AIM OF THE TASK: Set down again exactly the lines of the listing below that fall between the line holding "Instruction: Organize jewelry" and the line holding "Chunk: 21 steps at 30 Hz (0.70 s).", inclusive.

=== DATA BLOCK ===

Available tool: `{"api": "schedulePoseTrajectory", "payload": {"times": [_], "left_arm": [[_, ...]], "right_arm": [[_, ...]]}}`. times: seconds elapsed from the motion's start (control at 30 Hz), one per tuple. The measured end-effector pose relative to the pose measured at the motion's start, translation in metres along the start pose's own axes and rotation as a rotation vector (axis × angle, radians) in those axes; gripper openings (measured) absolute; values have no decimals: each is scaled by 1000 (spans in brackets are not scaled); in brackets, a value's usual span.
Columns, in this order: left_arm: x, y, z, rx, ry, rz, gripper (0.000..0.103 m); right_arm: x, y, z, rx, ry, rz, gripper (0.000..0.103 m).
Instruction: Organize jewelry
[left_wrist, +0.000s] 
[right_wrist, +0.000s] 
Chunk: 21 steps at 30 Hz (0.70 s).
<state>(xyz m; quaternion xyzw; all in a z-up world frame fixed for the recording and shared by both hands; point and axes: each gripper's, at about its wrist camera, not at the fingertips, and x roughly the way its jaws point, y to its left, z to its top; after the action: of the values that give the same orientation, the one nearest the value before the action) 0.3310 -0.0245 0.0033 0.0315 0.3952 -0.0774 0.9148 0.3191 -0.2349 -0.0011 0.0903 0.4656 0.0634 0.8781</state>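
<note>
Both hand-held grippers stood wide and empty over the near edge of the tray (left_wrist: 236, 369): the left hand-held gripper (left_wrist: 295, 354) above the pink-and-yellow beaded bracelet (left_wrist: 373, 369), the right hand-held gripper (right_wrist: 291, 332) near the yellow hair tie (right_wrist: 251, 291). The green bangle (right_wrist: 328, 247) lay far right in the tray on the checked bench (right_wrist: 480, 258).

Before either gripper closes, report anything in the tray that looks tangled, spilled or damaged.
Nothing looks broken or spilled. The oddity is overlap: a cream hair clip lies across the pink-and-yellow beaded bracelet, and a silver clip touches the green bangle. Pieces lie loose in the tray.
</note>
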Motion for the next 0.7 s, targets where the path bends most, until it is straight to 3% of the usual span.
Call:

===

WRITTEN ANSWER:
Instruction: Organize jewelry
[left_wrist, +0.000s] 
[right_wrist, +0.000s] 
Chunk: 21 steps at 30 Hz (0.70 s).

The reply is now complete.